### What is expected:
Take the lines below from the first through the one that contains "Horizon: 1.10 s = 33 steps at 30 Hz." and copy them exactly.

......

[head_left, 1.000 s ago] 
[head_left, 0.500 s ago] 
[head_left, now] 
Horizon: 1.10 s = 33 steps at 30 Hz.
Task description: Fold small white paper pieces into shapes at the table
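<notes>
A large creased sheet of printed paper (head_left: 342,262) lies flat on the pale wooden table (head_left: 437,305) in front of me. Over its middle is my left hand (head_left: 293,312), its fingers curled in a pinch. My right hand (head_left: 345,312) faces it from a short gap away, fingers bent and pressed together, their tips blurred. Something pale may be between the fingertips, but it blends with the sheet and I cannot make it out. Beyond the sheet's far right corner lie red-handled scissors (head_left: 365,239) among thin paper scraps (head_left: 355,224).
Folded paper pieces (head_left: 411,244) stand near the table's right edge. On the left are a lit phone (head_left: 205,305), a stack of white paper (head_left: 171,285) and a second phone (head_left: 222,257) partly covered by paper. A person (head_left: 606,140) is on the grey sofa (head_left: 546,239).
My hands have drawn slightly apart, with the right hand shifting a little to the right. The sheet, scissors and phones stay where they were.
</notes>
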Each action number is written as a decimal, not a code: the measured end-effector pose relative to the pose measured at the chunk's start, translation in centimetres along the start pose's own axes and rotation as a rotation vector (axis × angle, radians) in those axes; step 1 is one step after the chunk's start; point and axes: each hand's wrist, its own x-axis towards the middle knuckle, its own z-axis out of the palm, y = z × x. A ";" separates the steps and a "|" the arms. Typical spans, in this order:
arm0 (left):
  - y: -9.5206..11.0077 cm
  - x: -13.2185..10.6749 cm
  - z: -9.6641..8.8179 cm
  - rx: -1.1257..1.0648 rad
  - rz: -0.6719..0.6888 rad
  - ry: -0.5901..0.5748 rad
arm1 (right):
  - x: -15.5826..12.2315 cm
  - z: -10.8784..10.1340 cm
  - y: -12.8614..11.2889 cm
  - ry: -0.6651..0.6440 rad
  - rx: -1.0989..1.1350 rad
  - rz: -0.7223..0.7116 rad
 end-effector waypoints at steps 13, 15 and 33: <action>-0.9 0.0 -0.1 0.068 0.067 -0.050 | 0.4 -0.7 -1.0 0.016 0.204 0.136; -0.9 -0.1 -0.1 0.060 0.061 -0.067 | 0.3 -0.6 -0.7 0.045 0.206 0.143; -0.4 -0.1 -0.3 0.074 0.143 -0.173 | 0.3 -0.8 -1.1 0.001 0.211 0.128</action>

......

### Solution:
[head_left, 1.000 s ago] 
[head_left, 0.500 s ago] 
[head_left, now] 
Horizon: 1.10 s = 33 steps at 30 Hz.

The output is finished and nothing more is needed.